Find each line of the entries with the string "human", please, and copy it.

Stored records
+---+

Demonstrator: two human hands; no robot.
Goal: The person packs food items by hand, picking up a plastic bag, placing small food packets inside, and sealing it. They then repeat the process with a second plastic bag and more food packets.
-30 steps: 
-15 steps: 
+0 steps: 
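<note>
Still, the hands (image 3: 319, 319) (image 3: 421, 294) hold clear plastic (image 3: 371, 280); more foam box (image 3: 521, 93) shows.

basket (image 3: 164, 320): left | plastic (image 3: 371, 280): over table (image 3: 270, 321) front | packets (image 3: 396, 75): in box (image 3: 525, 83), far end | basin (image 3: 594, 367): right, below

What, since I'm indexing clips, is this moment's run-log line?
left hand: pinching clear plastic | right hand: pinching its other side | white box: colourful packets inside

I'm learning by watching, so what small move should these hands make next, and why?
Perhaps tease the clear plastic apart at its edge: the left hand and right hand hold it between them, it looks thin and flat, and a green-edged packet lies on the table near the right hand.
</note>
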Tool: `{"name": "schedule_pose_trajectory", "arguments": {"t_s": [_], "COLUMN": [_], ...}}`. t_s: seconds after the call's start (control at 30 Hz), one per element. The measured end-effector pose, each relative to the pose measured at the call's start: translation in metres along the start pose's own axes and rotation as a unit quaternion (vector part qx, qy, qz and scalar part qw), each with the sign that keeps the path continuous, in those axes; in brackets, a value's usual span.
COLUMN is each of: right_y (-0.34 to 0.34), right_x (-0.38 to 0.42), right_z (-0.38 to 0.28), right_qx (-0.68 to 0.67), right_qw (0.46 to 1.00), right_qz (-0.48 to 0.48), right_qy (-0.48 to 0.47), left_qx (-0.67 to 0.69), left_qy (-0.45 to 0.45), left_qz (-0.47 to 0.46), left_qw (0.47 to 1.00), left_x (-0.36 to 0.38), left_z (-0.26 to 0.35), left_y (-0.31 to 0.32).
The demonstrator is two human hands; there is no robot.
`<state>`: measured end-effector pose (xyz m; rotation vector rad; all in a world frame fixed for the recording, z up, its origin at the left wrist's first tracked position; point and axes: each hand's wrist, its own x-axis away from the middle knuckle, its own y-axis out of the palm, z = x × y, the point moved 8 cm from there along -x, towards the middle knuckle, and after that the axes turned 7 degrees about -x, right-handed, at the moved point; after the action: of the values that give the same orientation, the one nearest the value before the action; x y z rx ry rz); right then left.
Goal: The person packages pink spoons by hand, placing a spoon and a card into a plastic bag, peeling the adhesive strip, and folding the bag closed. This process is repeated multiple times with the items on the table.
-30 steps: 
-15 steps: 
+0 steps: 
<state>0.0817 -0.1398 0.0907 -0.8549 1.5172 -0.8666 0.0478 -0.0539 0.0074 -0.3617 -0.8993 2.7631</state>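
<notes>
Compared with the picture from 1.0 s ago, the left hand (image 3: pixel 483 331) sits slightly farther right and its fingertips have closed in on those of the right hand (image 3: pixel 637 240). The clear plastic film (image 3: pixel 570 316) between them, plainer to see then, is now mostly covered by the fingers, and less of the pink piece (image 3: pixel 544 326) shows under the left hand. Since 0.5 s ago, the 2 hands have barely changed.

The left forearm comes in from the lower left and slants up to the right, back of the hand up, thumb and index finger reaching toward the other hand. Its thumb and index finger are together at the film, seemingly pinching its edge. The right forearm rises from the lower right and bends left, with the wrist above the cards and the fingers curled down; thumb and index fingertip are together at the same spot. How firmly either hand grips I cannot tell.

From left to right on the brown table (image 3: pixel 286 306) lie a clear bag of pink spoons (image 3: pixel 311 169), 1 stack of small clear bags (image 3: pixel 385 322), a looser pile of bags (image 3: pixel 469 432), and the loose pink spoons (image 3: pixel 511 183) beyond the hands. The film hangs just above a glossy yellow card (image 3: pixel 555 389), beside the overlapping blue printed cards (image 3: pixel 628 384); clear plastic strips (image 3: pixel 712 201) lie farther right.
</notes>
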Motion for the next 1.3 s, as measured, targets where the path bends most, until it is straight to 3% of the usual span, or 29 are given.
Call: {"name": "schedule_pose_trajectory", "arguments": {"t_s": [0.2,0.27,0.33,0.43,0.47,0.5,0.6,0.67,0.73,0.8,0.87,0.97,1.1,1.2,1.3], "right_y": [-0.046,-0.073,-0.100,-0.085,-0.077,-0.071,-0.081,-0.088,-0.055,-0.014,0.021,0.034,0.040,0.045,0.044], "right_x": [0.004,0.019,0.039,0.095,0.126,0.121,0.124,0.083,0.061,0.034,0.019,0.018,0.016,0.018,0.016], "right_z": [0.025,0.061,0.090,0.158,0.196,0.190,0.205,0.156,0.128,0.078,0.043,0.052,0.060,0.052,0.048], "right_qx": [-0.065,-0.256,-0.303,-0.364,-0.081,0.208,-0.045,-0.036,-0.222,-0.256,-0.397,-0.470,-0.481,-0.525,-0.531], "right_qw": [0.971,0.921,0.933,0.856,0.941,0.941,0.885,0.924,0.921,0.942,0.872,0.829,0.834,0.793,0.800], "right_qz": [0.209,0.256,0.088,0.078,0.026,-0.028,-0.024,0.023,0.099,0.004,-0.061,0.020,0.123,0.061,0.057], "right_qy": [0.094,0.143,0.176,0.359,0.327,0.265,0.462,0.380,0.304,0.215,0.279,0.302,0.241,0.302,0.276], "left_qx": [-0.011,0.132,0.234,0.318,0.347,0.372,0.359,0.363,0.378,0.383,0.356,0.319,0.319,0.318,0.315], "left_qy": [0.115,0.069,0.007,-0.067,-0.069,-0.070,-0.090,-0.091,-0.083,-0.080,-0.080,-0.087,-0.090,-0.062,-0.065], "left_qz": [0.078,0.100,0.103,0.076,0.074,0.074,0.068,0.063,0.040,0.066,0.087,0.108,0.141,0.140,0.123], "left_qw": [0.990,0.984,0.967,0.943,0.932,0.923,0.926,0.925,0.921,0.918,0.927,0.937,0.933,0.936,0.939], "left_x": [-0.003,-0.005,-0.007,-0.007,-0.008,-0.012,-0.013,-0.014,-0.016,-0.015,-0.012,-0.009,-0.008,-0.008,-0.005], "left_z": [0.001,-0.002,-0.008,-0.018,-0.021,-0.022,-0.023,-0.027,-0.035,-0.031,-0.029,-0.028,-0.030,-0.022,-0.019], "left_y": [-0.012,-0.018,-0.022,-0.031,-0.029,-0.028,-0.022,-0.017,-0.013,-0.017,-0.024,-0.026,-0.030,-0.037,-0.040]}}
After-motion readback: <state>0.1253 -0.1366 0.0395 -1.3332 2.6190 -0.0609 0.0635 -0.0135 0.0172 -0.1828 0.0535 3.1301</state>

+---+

* SOLUTION TO THE EXERCISE *
Demonstrator: two human hands; no robot.
The demonstrator is two human hands; there is no robot.

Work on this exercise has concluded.